● DESCRIPTION OF THE TASK: If a line includes "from", copy it out of the entries.

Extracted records

++++++++

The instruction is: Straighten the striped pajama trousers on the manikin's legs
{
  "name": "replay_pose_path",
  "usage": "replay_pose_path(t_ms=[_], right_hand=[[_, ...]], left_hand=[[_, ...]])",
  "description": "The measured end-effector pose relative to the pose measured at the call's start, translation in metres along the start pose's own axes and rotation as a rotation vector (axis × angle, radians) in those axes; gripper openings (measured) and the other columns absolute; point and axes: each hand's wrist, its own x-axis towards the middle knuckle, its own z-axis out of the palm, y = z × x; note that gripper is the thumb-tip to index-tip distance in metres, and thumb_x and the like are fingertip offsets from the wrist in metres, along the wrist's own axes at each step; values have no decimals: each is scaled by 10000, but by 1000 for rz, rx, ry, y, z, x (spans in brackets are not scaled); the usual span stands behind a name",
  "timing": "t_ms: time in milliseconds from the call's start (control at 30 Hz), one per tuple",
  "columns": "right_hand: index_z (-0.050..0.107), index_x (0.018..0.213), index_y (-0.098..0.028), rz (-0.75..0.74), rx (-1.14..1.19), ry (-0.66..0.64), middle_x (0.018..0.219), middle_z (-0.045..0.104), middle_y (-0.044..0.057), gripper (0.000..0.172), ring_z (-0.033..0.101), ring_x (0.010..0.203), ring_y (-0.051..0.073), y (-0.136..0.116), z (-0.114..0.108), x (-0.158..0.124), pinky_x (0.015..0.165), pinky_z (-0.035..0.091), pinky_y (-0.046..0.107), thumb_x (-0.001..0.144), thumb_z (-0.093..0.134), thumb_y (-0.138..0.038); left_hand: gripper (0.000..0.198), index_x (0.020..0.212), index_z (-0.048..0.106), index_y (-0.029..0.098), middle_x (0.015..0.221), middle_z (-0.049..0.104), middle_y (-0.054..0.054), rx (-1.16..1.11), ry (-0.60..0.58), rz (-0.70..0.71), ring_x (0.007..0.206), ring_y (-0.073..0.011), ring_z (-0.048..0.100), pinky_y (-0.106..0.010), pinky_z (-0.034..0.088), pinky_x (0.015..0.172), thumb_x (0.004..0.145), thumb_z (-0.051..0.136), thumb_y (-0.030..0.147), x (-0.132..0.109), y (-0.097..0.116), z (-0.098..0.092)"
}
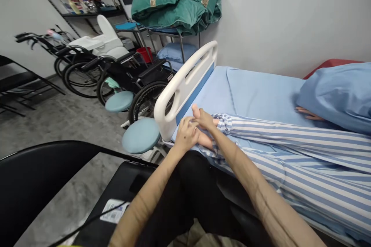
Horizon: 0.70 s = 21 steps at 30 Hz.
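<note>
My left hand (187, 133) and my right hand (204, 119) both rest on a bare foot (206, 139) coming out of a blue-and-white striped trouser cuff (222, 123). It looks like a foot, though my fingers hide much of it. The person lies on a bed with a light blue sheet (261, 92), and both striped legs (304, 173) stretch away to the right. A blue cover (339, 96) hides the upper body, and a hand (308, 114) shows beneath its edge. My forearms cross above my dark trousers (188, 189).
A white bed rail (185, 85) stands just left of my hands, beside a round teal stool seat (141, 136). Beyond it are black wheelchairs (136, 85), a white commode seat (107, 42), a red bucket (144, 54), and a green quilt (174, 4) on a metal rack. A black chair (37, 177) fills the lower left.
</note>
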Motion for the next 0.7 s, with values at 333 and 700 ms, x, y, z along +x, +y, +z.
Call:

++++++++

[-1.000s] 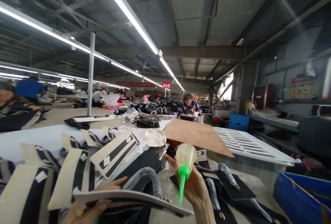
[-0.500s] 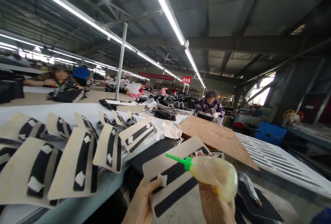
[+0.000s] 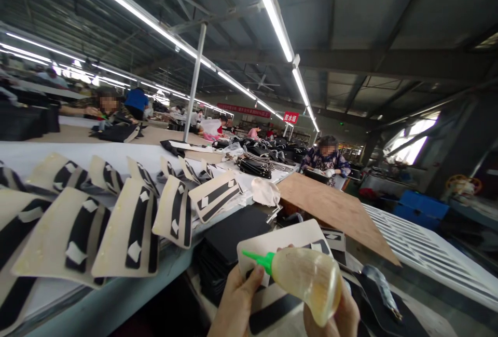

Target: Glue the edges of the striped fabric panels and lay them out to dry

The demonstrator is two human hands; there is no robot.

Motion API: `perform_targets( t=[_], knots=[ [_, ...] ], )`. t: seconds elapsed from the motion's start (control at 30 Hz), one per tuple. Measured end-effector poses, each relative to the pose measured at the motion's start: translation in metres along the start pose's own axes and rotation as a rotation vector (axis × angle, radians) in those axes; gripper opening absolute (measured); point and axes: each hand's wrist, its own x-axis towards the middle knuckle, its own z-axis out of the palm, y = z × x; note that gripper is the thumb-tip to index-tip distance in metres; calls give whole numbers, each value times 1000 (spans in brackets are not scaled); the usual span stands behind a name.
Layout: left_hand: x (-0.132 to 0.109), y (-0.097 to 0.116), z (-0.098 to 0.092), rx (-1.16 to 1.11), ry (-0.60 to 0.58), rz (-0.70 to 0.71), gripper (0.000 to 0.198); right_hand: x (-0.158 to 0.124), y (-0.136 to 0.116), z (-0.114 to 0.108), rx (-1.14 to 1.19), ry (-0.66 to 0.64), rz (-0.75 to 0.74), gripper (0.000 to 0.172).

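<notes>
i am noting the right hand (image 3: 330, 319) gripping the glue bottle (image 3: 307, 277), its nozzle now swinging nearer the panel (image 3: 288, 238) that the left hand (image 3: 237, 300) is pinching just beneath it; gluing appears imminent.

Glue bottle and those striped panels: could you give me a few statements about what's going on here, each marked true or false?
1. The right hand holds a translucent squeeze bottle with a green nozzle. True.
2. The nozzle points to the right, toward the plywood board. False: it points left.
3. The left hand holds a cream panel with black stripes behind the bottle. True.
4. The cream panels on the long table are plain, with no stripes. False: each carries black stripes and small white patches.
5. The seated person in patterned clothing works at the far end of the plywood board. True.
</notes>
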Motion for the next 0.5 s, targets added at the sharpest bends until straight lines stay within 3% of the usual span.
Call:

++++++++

● TASK SOLUTION:
  "description": "The measured end-effector pose relative to the pose measured at the call's start, translation in metres along the start pose's own axes and rotation as a rotation vector (axis × angle, radians) in those axes; gripper openings (measured) and the other columns absolute; point and axes: each hand's wrist, its own x-axis towards the middle knuckle, its own z-axis out of the palm, y = z × x; note that gripper is the thumb-tip to index-tip distance in metres, and thumb_x and the like are fingertip offsets from the wrist in metres, along the wrist's own axes at each step; values have no decimals: each is scaled by 10000, but by 1000 for rz, rx, ry, y, z, x (spans in brackets are not scaled); the usual span stands behind a name",
  "timing": "t_ms: time in milliseconds from the call's start (control at 30 Hz), one per tuple",
Motion API: `perform_targets( t=[_], knots=[ [_, ...] ], )`. t: seconds elapsed from the motion's start (control at 30 Hz), one per tuple. Measured end-effector poses, each relative to the pose measured at the motion's start: translation in metres along the start pose's own axes and rotation as a rotation vector (axis × angle, radians) in those axes; gripper opening absolute (measured); point and axes: each hand's wrist, its own x-axis towards the middle knuckle, its own z-axis out of the palm, y = z × x; note that gripper is the thumb-tip to index-tip distance in metres; calls give whole numbers, each value times 1000 (spans in brackets are not scaled); the usual span stands behind a name.

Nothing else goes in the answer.